- WORK INSTRUCTIONS
A single count is required: the lines of the data below in which the word "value" occurs.

RECORD EXCERPTS below:

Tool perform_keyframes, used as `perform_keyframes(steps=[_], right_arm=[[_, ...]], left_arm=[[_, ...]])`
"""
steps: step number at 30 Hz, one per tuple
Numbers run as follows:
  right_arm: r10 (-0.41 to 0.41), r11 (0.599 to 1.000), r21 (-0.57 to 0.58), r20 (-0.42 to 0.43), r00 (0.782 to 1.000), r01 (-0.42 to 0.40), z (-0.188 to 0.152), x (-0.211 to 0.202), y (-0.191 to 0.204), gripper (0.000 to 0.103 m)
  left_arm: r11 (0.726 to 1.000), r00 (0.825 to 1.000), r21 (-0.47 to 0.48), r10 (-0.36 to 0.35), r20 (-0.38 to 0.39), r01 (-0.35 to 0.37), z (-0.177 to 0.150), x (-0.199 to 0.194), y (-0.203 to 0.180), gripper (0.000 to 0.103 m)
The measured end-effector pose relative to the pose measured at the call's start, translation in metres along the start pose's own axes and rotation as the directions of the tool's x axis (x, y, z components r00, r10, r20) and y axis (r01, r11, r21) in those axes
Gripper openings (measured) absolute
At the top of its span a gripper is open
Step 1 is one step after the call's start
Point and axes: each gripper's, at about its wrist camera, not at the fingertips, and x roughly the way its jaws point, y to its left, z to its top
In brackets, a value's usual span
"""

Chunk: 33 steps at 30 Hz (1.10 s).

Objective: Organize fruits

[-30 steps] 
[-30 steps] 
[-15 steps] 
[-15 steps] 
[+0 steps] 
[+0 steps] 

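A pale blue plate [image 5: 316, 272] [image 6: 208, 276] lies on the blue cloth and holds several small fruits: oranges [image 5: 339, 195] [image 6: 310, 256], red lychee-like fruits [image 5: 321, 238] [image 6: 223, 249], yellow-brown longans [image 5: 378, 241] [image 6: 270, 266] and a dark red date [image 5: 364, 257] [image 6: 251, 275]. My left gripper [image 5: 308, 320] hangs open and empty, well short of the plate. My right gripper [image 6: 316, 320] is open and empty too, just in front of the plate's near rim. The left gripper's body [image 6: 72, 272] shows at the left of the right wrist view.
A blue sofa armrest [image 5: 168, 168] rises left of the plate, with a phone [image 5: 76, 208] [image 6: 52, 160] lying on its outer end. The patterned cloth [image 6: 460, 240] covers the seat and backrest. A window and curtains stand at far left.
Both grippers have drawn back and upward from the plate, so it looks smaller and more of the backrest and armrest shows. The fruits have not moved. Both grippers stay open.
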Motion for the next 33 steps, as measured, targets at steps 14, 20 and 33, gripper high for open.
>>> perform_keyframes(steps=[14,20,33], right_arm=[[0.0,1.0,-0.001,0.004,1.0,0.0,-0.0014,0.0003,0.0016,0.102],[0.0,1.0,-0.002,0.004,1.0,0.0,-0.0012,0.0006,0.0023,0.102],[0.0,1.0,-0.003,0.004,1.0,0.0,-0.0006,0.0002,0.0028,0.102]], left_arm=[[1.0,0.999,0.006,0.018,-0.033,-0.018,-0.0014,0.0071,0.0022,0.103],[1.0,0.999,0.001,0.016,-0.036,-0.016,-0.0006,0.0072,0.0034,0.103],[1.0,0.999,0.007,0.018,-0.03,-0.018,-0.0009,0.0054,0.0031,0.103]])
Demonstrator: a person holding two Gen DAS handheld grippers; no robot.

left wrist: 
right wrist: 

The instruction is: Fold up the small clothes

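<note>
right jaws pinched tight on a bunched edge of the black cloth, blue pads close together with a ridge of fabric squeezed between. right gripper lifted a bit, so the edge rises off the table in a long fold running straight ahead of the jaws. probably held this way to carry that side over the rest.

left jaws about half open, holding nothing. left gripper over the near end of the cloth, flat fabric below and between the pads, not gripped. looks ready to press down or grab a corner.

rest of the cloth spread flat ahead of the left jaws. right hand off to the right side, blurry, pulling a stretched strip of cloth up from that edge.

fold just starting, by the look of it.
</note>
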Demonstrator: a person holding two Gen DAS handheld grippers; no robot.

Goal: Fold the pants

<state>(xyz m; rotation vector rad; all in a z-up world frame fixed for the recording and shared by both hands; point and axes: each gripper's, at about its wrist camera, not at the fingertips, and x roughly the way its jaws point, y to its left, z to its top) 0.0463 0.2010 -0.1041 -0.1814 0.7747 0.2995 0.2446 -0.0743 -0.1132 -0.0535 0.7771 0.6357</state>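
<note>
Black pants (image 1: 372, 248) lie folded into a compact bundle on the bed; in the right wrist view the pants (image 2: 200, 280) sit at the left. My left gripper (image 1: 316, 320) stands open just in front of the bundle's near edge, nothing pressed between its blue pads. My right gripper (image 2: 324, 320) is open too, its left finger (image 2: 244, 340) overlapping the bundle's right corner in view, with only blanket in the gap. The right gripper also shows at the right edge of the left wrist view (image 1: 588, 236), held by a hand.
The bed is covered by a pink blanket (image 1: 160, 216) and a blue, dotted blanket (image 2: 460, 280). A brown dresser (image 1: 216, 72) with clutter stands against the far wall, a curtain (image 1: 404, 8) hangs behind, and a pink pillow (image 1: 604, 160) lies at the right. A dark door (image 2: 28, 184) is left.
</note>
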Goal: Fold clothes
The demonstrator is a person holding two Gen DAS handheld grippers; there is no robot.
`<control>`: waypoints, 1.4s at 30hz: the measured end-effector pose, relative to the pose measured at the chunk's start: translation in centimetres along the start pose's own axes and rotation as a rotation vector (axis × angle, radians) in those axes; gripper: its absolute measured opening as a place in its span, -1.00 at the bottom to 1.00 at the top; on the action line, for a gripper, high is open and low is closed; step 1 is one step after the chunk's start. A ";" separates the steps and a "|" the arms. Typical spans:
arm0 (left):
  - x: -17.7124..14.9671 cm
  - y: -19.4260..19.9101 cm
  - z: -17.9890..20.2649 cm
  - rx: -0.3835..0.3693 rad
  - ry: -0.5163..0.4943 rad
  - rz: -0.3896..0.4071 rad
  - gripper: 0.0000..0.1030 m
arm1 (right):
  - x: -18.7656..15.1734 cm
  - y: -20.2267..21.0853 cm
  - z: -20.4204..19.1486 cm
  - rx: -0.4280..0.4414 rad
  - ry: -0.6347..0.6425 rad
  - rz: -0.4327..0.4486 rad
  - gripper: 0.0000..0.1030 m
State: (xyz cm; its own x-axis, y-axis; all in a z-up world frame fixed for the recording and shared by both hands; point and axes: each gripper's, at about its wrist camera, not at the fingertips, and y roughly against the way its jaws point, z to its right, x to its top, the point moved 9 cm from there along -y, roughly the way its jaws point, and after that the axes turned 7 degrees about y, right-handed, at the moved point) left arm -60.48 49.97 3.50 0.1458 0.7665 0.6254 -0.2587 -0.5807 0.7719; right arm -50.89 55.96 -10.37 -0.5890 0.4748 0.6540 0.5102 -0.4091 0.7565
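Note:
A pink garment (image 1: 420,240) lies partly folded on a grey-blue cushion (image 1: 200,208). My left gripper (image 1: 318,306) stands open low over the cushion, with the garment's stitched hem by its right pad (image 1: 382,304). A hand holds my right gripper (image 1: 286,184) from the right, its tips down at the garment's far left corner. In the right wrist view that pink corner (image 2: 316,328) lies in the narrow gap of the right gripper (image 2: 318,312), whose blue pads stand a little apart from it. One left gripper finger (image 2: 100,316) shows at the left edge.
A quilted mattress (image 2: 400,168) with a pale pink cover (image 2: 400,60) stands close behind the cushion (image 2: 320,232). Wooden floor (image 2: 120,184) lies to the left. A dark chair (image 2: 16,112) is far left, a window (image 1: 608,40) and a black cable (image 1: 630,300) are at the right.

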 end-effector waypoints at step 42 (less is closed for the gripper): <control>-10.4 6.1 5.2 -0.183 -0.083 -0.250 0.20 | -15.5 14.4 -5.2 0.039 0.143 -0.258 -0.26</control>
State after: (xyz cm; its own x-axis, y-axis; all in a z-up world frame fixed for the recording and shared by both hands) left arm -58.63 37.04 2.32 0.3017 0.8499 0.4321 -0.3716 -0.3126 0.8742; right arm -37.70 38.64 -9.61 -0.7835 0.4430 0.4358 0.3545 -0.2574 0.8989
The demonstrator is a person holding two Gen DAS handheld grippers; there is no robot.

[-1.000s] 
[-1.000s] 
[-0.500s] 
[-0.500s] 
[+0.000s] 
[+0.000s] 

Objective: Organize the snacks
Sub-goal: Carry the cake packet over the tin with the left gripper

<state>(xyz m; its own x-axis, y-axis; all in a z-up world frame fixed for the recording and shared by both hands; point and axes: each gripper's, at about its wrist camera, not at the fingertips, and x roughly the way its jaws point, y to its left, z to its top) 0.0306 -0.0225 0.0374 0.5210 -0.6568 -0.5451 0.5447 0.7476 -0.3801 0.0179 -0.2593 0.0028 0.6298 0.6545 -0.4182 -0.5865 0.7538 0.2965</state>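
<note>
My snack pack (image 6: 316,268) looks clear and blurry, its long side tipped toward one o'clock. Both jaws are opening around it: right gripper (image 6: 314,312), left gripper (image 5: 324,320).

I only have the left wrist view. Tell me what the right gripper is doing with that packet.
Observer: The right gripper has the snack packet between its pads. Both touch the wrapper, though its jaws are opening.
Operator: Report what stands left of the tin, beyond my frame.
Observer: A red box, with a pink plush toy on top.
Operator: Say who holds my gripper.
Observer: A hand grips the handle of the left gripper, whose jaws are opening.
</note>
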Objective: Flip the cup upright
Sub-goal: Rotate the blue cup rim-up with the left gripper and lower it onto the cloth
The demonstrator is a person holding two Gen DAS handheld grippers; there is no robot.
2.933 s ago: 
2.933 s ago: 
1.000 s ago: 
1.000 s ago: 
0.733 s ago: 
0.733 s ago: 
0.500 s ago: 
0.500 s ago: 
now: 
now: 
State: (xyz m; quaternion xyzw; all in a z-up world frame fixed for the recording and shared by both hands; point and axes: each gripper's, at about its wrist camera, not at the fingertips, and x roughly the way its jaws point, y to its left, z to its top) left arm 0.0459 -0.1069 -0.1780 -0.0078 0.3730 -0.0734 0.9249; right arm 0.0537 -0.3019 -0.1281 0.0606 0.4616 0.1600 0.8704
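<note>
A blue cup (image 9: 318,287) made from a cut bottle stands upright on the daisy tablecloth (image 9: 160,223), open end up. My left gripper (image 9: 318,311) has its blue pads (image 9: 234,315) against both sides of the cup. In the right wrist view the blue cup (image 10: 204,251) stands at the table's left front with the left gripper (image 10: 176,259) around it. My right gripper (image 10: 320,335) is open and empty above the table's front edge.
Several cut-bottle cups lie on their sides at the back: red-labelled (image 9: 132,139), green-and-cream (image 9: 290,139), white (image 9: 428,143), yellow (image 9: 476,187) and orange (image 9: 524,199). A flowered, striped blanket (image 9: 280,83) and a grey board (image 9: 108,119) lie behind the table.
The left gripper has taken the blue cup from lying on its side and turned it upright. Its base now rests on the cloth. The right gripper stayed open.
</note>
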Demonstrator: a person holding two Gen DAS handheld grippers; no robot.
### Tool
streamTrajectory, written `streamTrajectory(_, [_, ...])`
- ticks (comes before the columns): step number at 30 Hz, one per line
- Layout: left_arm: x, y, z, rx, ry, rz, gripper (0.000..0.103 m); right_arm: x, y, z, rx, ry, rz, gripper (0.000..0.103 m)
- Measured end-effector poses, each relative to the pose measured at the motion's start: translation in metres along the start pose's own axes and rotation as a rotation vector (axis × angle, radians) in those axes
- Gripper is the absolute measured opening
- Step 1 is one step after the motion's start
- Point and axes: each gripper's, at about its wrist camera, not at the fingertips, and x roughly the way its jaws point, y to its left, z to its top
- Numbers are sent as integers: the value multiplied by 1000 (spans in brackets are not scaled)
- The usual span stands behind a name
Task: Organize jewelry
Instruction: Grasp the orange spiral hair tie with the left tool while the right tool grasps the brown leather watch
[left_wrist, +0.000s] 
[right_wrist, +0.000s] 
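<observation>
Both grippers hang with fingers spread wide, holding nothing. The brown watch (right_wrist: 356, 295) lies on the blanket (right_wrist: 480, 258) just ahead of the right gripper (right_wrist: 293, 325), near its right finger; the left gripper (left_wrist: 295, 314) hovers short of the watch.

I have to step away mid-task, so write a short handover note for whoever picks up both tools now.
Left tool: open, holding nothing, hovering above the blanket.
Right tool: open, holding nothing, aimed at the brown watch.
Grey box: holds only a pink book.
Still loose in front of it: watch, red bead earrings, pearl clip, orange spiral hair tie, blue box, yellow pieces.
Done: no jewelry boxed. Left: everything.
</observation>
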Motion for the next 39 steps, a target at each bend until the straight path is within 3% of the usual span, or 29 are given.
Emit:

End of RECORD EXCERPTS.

- TASK ANSWER
2